There’s a song by Rascal Flatts with the lyrics “This much I know is true/That God blessed the broken road/That led me to straight to you.” The song is aptly titled “Bless the Broken Road,” and though it came out a number of years ago, it has been in my head today. I saw a post from a Facebook connection (sometimes it seems weird to me to say Facebook friend when it is someone you knew years ago that you’re not really sure if you were friends or acquaintances with then much less now) reflecting on the journey of their life and how some of the must unexpected parts yield the biggest blessings.

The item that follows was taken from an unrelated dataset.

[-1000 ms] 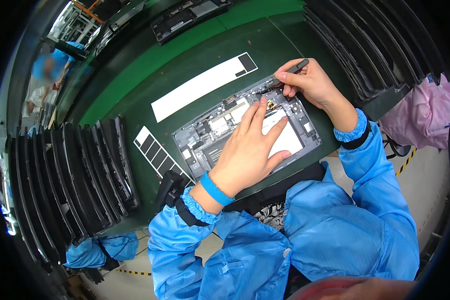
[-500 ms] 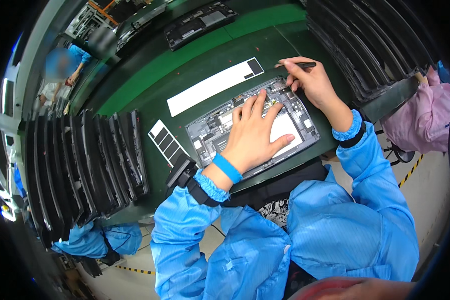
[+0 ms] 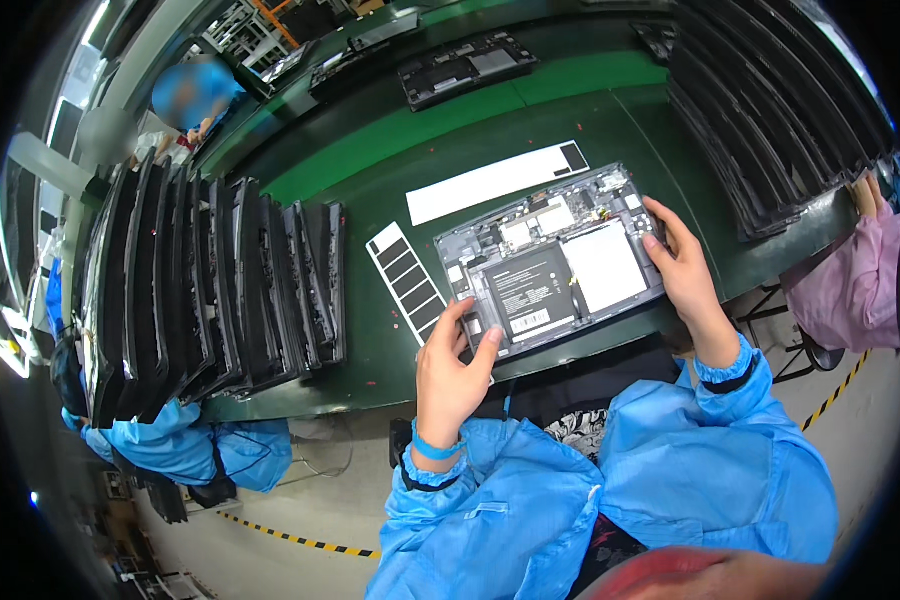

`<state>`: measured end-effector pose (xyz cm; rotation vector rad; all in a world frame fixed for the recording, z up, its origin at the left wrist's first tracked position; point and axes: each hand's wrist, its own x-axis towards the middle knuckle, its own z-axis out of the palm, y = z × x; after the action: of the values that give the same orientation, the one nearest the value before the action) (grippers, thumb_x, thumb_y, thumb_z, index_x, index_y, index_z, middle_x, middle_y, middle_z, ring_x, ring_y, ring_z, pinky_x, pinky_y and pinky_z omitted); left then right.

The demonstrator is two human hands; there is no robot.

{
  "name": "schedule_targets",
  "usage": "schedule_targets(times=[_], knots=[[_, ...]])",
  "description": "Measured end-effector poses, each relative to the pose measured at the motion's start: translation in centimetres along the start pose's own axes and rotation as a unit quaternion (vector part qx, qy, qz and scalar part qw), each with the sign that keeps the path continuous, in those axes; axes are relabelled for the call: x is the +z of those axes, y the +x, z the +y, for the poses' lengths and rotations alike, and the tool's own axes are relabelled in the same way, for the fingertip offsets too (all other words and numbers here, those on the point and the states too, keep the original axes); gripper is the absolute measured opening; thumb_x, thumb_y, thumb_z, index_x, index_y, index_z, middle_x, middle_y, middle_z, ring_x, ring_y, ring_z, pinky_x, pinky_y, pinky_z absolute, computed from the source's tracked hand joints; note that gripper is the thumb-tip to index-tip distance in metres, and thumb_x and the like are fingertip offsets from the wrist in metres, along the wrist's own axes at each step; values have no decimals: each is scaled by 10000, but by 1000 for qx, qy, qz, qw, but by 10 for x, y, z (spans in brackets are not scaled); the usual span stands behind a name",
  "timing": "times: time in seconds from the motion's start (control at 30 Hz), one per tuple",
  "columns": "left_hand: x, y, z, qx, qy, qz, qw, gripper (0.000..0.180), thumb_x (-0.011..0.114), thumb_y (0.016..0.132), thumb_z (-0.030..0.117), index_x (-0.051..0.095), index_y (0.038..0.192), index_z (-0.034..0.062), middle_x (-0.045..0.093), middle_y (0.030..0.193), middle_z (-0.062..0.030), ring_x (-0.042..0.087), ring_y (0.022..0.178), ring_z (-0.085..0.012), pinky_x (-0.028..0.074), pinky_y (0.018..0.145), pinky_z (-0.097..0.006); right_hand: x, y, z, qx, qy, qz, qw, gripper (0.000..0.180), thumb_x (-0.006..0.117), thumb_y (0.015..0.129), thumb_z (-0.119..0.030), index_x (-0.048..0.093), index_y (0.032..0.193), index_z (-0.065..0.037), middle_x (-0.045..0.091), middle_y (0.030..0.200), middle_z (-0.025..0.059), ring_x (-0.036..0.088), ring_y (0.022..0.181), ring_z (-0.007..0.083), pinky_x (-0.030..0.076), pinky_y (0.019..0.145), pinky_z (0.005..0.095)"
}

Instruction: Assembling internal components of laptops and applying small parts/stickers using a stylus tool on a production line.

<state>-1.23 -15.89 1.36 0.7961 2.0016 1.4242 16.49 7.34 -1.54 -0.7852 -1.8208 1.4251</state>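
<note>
Opened laptop base (image 3: 567,262), at the green bench's (image 3: 380,370) near edge; left hand (image 3: 452,370) and right hand (image 3: 684,272) apart, gripping opposite sides.
Judged stiff, fairly light; exposed board (image 3: 548,217) and battery (image 3: 528,290) likely fragile. Hold by side rims (image 3: 444,261).

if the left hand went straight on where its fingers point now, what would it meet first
The left hand would meet the flat, open grey laptop chassis first. It already seems to touch the near left corner, though depth there is unclear.
</note>
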Motion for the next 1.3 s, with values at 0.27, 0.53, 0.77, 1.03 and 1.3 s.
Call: schedule_targets(times=[0.27,0.53,0.77,1.03,1.3], knots=[[-55,23,-10,198,178,135,954,488,533,942,212,436,1362,-16,495,1344,-244,436,1292,-369,356,1053,-412,30,85,-66,-1,288,36,957,409,505,927,-2,431,1329,15,552,1264,187,588,1083,206,495,908,320],[-52,22,-54,149,432,128,880,580,602,870,377,494,1343,59,392,1453,-162,329,1355,-362,235,1103,-504,232,294,-51,-99,199,126,967,389,582,833,79,539,1218,47,596,941,76,557,819,134,453,727,250],[-49,27,-48,127,420,117,891,570,637,844,340,511,1336,82,411,1442,-154,351,1336,-367,244,1091,-507,361,372,8,-109,-141,-79,981,282,597,790,-148,647,1053,-58,659,1020,221,621,1005,368,484,874,423],[-52,31,-47,103,429,110,891,573,644,836,353,522,1326,83,425,1432,-150,365,1316,-385,266,1069,-518,247,404,-11,-279,-359,54,889,375,571,873,-359,571,1059,-33,657,952,229,636,881,407,509,768,496],[-53,23,-51,116,423,140,888,560,657,827,337,538,1309,76,434,1426,-144,383,1308,-374,267,1073,-508,149,449,82,-38,-281,86,955,664,690,793,-466,552,1170,63,622,1113,261,618,1021,361,469,901,378]])
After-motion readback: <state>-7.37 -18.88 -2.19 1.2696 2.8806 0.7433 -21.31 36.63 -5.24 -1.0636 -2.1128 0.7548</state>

That post moved me because I felt like it was talking to me in that most of what I thought would be my future 22 years ago hasn’t been my path at all; however, I could not be more blessed and happy than I am today on this road.
When I look back on those days, I think of a person who just really wanted people to like her. At times I felt like I would do anything just to try and get/retain friends. As a smaller kid, I was always heavy set and far from the “pretty, popular type” which meant not always having a lot of people want to be around me. Looking back, I realize that this need for people to like me could occasionally come at the cost of hurting others. It was never intentional, and since I haven’t seen a lot of those people in a long number of years, I hope they have either forgotten or forgiven the wrongs I did to them. If they haven’t done either, then I get it. Sometimes I wasn’t the nicest way back in the day.
Thankfully, a long my journey through various roads, I have learned to like me for me. I’ve met a wonderful tribe of friends along the way thanks mostly to theatre, LARPing, teaching, and Mary Kay, and a long the journey I met an even more wonderful husband! I know that Mr Kisby is the absolute best husband in the world because he’s my best friend, my biggest cheerleader, and so much more. I could keep going, but the lovey dovey overload might make you sick at your stomach. The best way to put it is we love each other and like each other. Mr Kisby is also the one who gave me the biggest blessings in the world: the baby in Heaven that taught me just how much I wanted to be a mom and the sweet little boy here on earth that calls me Mama. ❤️ As the boy and the husband lay asleep next to me, my heart could not be more filled with love and joy! Thank you God for leading me to them!
Personal growth aside, there are a lot of other parts of life that I never would have imagined 22+ years ago. You may not believe it, but at one point I wanted to be a lawyer. What can I say besides Clueless and Legally Blonde made it look glamorous? I would have been a terrible lawyer because I absolutely do not like conflict. In fact, having conflict with people has been know to make me so upset I get physically sick. Then, I started college with the intent of getting a double major in theatre and journalism with a minor in sociology. I ended up changing schools because I didn’t like the college and I missed home with all of my friends. That change led to a couple of business degrees and eventually a teaching degree. All of these led to job changes which saw me through various relationships and a lot of time LARPing (these I’m confident enough with who I am to admit publicly how nerdy I am). Each of those choices were little roads that also brought me to where I am today.
Today, I am on the best road I ever could have imagined! I absolutely love being wife and mama, and I am so thankful to be in a position where I am able to be home caring for them full time. Each day with them is an adventure, and as I am watching LilKsby grow and change, I feel like I’m also watching myself grow and change for the better each day! I love the person I am becoming, and I believe that allows me to love all of the important people in my life that much more!
I realize this is pretty deep for a Friday night, but I feel like turning 40 this year is going to be filled with a lot of similar reflective retrospection. I’m not one of those dreading 40. It’s actually quite the opposite. I feel like 40 is going to be fabulous! Since the broken road has led me to where I need to be, some of the greatest chapters are still to be written!